Background: Ischemia-modified albumin (IMA) is a new marker of myocardial ischemia, there is concern that IMA concentrations may be affected by ischemia occurring in tissues other than the myocardium.

Methods: We assessed 23 consecutive patients (15 males; mean age, 67 years) with typical leg claudication and documented peripheral vascular disease (PVD). All patients underwent both treadmill-exercise stress testing to induce leg ischemia and dobutamine stress echocardiography 1 week apart for the assessment of myocardial ischemia. Blood samples for IMA measurements were obtained at baseline, immediately after peak exercise/stress, and 1 h after exercise/stress. Statistical analysis was performed with the ANOVA repeated-measures test.

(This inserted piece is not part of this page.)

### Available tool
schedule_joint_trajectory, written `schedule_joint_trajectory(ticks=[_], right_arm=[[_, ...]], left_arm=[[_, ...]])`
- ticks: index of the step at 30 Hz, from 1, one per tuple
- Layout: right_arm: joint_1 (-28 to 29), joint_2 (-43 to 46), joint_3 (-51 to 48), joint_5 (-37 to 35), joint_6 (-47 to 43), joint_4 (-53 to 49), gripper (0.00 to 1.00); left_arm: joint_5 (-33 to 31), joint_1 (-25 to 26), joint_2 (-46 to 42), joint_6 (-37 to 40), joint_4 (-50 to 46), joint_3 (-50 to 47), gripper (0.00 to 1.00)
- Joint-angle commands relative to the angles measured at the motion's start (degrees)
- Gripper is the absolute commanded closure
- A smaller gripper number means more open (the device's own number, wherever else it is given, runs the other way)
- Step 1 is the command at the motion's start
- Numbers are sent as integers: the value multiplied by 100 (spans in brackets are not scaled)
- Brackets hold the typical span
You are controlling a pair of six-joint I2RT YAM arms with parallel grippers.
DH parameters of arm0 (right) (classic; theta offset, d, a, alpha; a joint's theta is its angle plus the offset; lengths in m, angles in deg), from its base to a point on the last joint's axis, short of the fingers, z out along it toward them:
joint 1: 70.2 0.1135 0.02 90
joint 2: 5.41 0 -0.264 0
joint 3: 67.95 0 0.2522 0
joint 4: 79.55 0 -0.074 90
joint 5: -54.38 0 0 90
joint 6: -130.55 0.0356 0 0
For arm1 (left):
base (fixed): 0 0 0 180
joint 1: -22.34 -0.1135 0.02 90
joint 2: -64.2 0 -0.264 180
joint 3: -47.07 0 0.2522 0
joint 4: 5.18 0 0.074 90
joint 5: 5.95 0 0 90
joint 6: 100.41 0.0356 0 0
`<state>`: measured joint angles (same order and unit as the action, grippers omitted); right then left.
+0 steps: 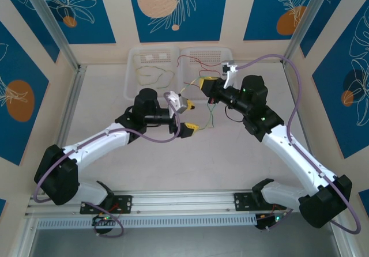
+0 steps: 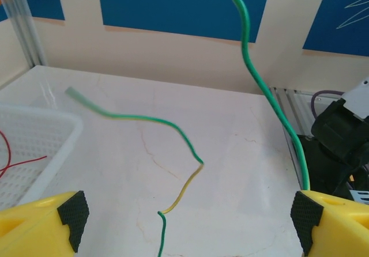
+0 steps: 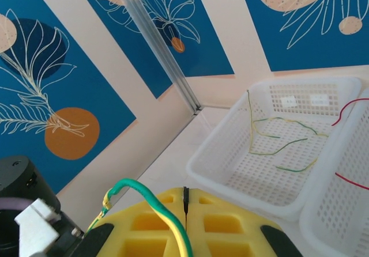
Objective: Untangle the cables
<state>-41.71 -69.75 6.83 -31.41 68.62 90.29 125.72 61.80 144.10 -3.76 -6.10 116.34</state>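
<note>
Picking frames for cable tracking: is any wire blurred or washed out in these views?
Left wrist: the green-yellow cable smears at its free end at upper left, sharp elsewhere. Right wrist: the cables in the white basket are crisp, no glare. Top external: even light, soft shadows on the table, no glare.

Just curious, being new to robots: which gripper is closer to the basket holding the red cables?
Right. The right gripper hovers at that basket's near rim; the left gripper sits farther back over the table.
</note>
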Motion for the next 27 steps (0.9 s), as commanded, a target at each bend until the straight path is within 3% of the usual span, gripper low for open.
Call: schedule_joint_trajectory(ticks=[1, 9, 14, 16, 19, 24, 27], right_arm=[[-19, -39, 313, -307, 26, 144, 100], [77, -255, 512, -1088, -438, -179, 100], [82, -265, 573, -892, -242, -222, 100], [79, -275, 606, -793, -76, -279, 100], [73, -138, 474, -811, -42, -179, 100], [-115, 97, 383, -979, 64, -460, 100], [-183, 205, 314, -896, -8, -600, 100]], left_arm=[[386, 151, 76, 257, -302, 247, 8], [413, 210, 35, 374, -574, 259, 6], [117, 207, 101, 429, -587, 232, 12], [90, 203, 143, 462, -603, 265, 21], [10, 206, 168, 540, -663, 281, 42], [-283, 201, 61, 607, -804, 205, 94], [-667, 177, -155, 609, -845, 100, 100]])
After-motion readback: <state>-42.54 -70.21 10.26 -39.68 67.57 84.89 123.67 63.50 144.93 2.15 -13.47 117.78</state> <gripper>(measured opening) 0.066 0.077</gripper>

Results: Compared with baseline, mean (SD) IMA was significantly lower after the induction of skeletal muscle ischemia and returned to baseline values at 1 h: baseline, 74.6 (15.6) kilounits/L; peak stress, 69.5 (14.0) kilounits/L (P <0.0001 vs baseline); 1 h after stress, 75.9 (15.7) kilounits/L (P <0.0001 vs peak stress; P = 0.3 vs baseline). Baseline, peak stress, and 1-h poststress IMA concentrations were inversely correlated with the ankle-brachial index after exercise (r = –0.4; P <0.05). None of the patients showed regional wall motion abnormalities during dobutamine stress echocardiography, and IMA concentrations remained unchanged from baseline. There were no differences in baseline [74.6 (15.6) vs 72.7 (11.5) kilounits/L; P = 0.6], peak stress, or poststress IMA concentrations when exercise testing and dobutamine stress echocardiography values were compared.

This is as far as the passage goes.